GOAL OF THE EXERCISE
For the data below, restate word for word only the lines from the line containing "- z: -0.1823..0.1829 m" through the line containing "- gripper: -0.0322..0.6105", both ends included.

►

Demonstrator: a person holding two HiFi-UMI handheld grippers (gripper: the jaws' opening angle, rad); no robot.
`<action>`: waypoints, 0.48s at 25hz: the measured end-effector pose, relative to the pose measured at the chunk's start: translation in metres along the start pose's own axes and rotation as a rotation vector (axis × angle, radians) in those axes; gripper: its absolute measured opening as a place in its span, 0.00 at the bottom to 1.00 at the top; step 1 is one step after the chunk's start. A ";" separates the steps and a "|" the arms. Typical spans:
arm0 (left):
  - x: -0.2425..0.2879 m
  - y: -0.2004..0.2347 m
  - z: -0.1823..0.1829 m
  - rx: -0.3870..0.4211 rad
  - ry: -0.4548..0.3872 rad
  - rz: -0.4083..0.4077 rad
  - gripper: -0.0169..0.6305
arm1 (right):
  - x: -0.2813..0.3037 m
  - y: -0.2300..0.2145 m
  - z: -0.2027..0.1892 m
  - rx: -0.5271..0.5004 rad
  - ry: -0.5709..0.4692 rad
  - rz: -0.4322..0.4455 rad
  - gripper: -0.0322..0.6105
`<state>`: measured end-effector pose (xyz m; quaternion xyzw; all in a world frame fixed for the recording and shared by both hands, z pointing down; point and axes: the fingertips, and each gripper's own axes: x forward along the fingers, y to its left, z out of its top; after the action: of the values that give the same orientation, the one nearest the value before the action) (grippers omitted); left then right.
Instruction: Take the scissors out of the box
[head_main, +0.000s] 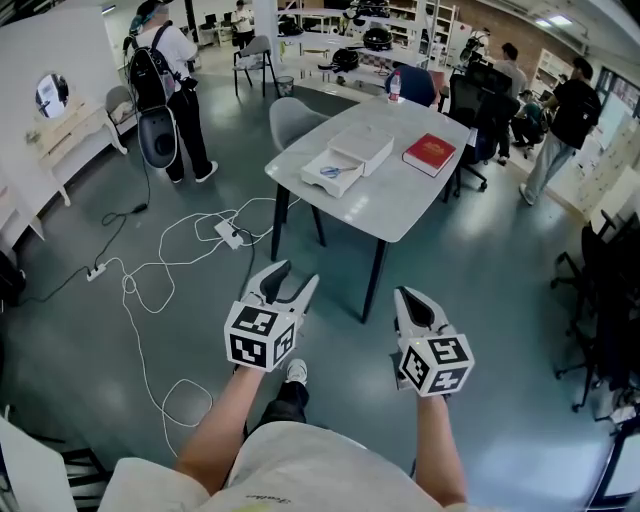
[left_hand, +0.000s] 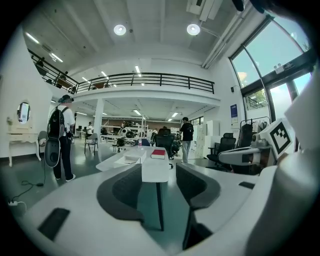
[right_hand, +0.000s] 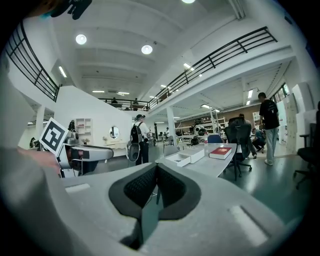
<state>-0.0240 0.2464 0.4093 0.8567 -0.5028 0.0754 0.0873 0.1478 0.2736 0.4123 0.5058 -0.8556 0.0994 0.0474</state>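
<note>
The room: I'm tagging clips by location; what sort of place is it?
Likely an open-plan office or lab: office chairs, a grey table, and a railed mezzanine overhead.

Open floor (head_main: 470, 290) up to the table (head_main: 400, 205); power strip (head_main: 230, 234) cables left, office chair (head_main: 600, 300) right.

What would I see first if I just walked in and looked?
Two big claws stick out at the bottom of the head view, the left claw open and the right claw shut. Beyond them a pale table holds a red book and an open white box with blue-handled scissors inside.
</note>
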 end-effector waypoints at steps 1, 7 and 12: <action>0.007 0.005 -0.001 -0.003 0.001 -0.001 0.33 | 0.008 -0.003 0.000 0.000 0.003 0.000 0.06; 0.057 0.042 -0.001 -0.033 0.014 -0.021 0.40 | 0.061 -0.020 0.004 -0.012 0.025 -0.002 0.06; 0.104 0.081 0.017 -0.043 0.001 -0.038 0.42 | 0.112 -0.037 0.020 -0.012 0.043 -0.024 0.06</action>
<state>-0.0438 0.1156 0.4210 0.8639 -0.4880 0.0634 0.1073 0.1259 0.1560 0.4181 0.5136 -0.8488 0.1043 0.0699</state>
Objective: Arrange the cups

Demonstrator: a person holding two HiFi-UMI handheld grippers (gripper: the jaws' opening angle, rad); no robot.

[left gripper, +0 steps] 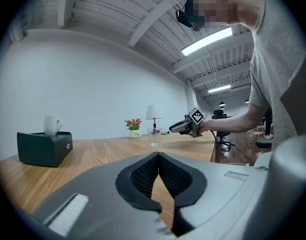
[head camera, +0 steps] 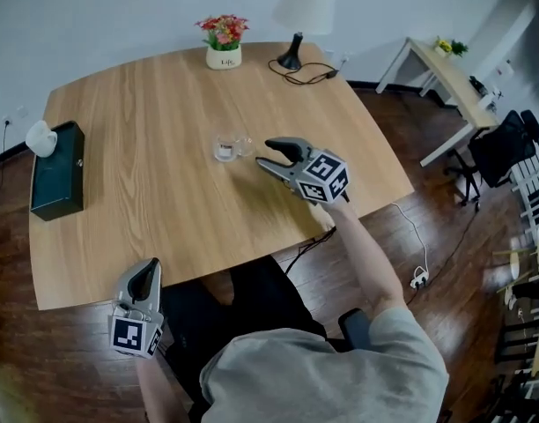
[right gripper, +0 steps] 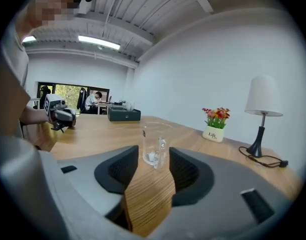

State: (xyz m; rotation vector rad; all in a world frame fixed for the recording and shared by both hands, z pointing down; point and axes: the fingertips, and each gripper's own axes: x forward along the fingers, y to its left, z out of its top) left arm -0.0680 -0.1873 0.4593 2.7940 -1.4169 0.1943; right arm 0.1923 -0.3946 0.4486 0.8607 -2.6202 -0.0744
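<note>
Left: a white mug (head camera: 40, 137) is sitting on a black box (head camera: 56, 181). The left gripper (head camera: 151, 268) is hovering at the table (head camera: 164, 227) edge, clenched and empty. Centre: the glass cup (head camera: 231, 149) is standing upright, with a flowerpot (head camera: 224, 44) behind it. Right: the right gripper (head camera: 263, 152) is gaping, released, just beside the cup with nothing intervening. A lamp (head camera: 298, 20) is standing beyond.

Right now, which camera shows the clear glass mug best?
The right gripper view: the clear glass mug stands close, centred, handle visible. The head view shows it small from above; the left gripper view, tiny and distant.
</note>
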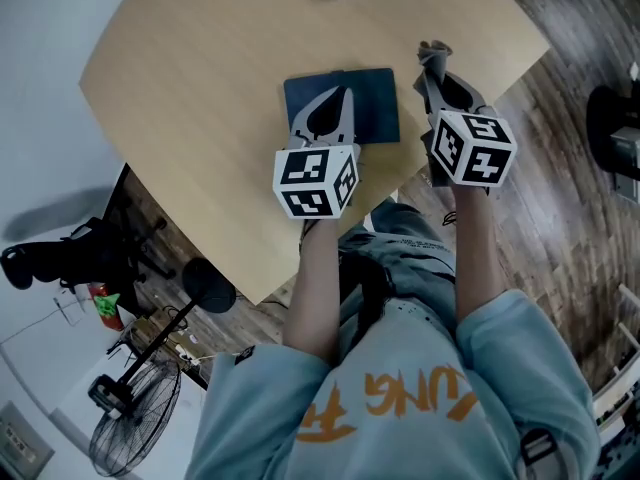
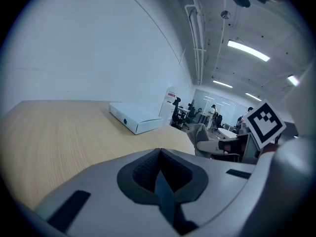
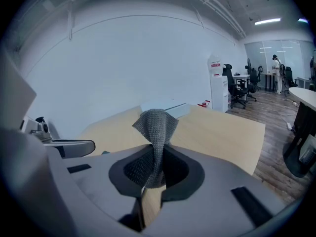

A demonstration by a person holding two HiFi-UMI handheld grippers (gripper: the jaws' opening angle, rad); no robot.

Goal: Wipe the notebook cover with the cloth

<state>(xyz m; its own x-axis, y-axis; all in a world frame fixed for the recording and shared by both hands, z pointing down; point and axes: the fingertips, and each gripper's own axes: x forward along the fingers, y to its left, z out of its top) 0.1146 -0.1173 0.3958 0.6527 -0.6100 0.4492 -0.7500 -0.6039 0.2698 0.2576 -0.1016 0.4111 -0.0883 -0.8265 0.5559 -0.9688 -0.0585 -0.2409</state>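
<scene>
The dark notebook [image 1: 376, 103] lies near the front edge of the table [image 1: 190, 98]. The left gripper [image 1: 342, 93] hangs over the notebook's left part, jaws pressed together on nothing. Just right of the notebook (off its cover), the right gripper [image 1: 436, 68] pinches the grey cloth [image 3: 155, 125].

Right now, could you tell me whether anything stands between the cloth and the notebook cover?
Only the left gripper, shut and empty, over the notebook's left part; the right part lies bare beside the cloth in the right gripper.
</scene>
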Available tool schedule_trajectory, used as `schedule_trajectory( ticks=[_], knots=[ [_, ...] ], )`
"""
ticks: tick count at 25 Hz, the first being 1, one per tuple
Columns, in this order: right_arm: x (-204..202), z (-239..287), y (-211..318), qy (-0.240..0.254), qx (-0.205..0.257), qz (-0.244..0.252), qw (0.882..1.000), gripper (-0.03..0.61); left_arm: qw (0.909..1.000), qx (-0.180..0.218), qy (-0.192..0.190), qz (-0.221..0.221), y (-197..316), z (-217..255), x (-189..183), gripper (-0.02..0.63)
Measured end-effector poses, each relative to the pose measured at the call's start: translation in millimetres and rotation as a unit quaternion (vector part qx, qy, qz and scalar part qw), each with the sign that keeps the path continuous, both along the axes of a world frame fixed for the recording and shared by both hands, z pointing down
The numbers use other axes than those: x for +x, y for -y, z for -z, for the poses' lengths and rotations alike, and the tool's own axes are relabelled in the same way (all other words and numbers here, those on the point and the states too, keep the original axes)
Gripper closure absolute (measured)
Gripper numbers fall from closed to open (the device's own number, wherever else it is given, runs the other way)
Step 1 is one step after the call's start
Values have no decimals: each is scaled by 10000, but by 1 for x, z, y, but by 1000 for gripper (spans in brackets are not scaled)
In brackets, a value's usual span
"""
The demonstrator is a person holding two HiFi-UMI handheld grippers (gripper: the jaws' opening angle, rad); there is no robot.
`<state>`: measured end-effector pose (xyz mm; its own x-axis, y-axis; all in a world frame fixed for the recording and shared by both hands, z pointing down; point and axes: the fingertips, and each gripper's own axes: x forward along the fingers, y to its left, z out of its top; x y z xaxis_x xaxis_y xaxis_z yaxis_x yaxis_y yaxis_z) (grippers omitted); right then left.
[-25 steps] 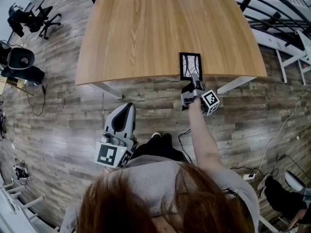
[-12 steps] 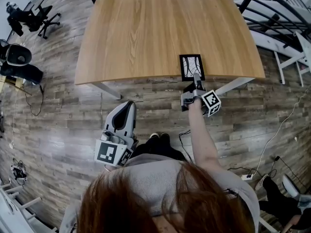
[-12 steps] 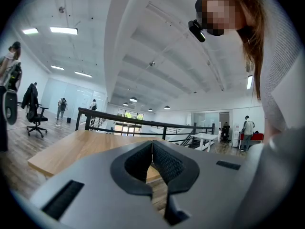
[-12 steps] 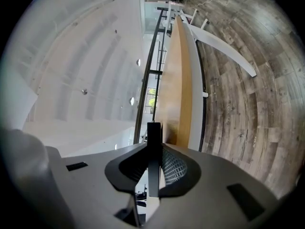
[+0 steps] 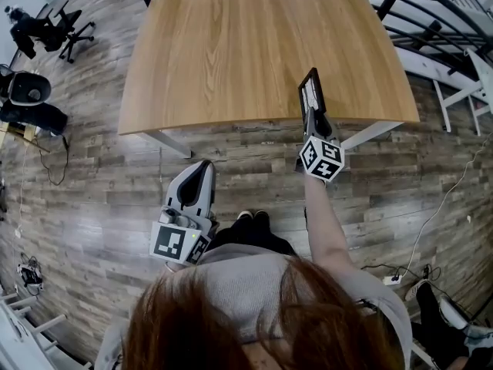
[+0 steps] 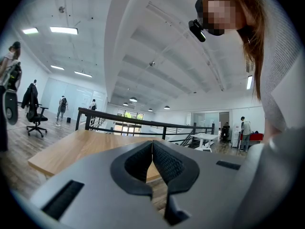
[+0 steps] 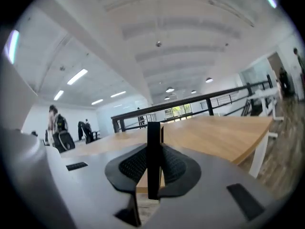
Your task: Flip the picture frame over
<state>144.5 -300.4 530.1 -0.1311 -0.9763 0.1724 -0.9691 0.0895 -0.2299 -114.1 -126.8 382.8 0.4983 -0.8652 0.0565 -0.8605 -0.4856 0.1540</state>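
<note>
R side: right tool is clamped on the picture frame. In the right gripper view the right tool has both dark ribbed pads pressed on the frame's two faces. The picture frame shows edge-on there, a thin black bar standing upright in the middle of the jaws.

Head view: frame is up on its side, not flat, and seen as a narrow slanted strip. Black border, with a sliver of the light pic face showing. It sits over the near edge of the tabletop, toward the near R corner. Can't tell if its lower edge touches the wood or hangs just above.

The tool's marker cube is just off the tabletop edge, over the floor. The person's bare forearm runs back from it to the body.

L side: left tool is held low near the person's body, over the floor, well apart from the tabletop and frame. Its marker cube faces up. In the left gripper view the left tool has its jaws together, tips meeting, nothing between them. The tabletop edge shows beyond.

Bkgd: wood-plank floor, and office chairs at far L. A black railing runs behind the tabletop in the right gripper view. Tabletop has nothing else on it.
</note>
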Motion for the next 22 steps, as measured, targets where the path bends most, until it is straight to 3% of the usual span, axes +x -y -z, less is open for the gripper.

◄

SOLUTION FOR THIS TASK
  - z: -0.1823..0.1829 m
  - rx: -0.3870..0.4211 rad
  - ry: -0.4548..0.3872 rad
  - rz: -0.4083..0.4077 rad
  - gripper: -0.0169..0.6305
arm1 (right):
  - x: -0.2813..0.3037 m
  - y: -0.2300..0.2145 m
  - z: -0.2027..0.1892 m
  - rx: -0.5271..0.5004 rad
  - ry: -0.5709..0.4692 rad
  - rz: -0.4322..0.4455 rad
  - gripper: -0.0322..0.6105

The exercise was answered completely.